The bastard deserved to die. He deserved to be arrested, tried, and strung up by his neck, dangling and kicking until all the life drained from his body. Until Joanna finally had justice and could rest in peace.
But Veronica needed him. As the darkness inside him warred with the light, he knew he couldn’t have both. He couldn’t save Veronica and still have vengeance on this man. He had to choose—the future or the past.
Throwing the knife away, he turned back to Veronica and caught her just as her trembling legs gave out. He gently lowered her onto the roof and into his arms.

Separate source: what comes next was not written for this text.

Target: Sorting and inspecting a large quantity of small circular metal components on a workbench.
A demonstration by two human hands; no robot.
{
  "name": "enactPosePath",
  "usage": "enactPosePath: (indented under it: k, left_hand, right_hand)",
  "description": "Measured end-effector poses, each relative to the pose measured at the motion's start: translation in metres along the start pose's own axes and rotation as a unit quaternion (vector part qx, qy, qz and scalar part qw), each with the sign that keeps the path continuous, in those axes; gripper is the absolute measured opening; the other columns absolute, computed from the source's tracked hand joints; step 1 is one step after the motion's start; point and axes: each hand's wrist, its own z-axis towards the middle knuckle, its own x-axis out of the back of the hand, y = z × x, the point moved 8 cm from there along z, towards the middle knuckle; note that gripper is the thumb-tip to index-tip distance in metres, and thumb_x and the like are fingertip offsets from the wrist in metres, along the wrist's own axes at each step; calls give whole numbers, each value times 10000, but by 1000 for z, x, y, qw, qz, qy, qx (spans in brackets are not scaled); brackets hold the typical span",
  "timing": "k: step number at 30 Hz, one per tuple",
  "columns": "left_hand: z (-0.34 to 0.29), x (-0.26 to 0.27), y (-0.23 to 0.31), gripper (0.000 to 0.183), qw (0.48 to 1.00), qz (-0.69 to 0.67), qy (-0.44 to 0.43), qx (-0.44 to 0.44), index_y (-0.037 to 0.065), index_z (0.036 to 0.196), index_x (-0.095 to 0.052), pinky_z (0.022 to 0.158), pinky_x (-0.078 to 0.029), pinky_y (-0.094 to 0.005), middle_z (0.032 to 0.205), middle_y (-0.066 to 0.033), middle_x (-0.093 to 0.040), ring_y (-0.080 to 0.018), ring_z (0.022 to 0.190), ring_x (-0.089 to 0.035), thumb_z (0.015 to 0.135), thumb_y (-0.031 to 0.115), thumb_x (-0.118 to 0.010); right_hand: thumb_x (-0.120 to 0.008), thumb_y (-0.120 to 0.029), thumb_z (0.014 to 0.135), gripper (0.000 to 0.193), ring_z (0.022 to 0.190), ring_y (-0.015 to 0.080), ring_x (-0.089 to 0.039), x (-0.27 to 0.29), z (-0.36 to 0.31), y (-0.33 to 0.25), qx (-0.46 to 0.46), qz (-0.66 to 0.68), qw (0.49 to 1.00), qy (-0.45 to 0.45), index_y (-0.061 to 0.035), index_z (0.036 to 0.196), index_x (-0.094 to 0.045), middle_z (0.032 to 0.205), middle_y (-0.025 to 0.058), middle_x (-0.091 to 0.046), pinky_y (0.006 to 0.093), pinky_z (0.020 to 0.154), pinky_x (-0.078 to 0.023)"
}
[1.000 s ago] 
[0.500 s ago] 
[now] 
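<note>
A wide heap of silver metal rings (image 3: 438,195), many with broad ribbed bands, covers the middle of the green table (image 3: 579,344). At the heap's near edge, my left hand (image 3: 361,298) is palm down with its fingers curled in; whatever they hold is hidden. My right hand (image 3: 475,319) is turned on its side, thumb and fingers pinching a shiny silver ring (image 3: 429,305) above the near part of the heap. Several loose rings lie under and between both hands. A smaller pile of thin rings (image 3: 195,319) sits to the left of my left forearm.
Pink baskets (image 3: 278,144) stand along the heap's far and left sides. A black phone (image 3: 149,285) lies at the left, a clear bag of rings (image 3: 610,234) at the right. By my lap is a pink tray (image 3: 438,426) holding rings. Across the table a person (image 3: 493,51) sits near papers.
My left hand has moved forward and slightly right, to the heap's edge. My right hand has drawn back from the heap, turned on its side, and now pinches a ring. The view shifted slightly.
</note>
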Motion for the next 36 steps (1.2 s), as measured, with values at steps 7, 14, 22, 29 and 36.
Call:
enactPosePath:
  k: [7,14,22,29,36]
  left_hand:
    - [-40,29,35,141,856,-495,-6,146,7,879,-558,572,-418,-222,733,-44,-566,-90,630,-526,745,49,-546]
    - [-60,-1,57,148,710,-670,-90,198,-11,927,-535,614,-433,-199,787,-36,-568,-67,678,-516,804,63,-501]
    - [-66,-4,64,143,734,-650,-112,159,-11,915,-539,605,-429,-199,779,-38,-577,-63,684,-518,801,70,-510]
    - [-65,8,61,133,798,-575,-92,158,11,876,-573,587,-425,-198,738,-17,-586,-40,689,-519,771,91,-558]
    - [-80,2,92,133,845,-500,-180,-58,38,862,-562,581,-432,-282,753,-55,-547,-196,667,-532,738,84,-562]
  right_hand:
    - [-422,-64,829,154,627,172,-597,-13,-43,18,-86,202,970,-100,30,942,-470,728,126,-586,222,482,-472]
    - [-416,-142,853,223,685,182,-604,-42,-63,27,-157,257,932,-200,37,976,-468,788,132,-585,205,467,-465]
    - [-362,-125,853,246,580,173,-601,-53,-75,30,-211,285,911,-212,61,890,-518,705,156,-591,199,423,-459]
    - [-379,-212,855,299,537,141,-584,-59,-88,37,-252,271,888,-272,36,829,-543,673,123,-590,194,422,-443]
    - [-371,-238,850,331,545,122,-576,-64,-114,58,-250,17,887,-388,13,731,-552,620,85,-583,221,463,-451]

Bonelessly, Veronica sank against him as fatigue and loss of blood overcame her. Pain pounded in her shoulder in such rapid hammer blows that she could only breathe by sucking in sharp gasps through clenched teeth.
“Go,” she ordered, unable to summon more than a hoarse whisper. “Go after him—you have to…”
“What I have to do is care for you,” he countered as he laid her on her back and tore open her waistcoat. He swiftly untied the stays and pushed them open to reveal the blood-soaked linen shirt beneath.
“It’s not serious,” she insisted.
In silent argument, he stuck his finger through the knife hole in her shirt and wiggled it at her somberly. Then he grabbed the shirt in both hands and ripped it open to bare her chest.
She gasped. “Not that I mind you…ripping off my clothes.” She attempted to pant down the pain. “But this isn’t the time nor place.”
Her joke fell flat when he flicked a glance at her and she glimpsed the absolute worry etched onto his face.
She squeezed his arm to reassure him. “I’ve had worse.” Although she would have been hard pressed at that moment to say when. “I’ll be fine.”